Analysts expect a coalition between the N-VA and the CD&V in the Flemish parliament, possibly also with the liberals of Open VLD. Both could join forces in federal talks, but calculations have shown that on the federal level, a "classic" coalition between Christian democrats, liberals and socialists without the N-VA also has a majority. If talks with the Francophone parties should end in a stalemate, this could be a "plan B". This means that in both options, the CD&V is taking part in the ruling coalition.

Part leader Wouter Beke happy

Peeters’ party appears to be faring better in the elections for the Flemish Parliament than is the case in the election for the Chamber of Representatives.

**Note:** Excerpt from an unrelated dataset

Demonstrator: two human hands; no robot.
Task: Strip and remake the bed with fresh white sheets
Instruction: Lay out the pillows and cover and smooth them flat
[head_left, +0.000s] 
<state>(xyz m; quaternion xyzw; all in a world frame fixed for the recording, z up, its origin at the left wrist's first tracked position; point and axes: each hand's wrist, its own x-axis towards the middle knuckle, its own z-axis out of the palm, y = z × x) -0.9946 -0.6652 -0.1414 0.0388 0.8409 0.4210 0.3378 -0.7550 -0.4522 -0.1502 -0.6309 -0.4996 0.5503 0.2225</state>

Party leader Wouter Beke (photo) expressed satisfication that his party had held ground. He told an election meeting in Schaarbeek that he believed that the party would reach its stated aim of gaining 20% of the popular vote. “We have realised this aim”, Mr Beke said.

The Christian democrat group leader in the Chamber of Representatives Raf Terwingen and the widow of former Prime Minister Wilfried Martens, Miet Smet, both urged Bart De Wever’s party to take the initiative to try and form new federal and Flemish governments.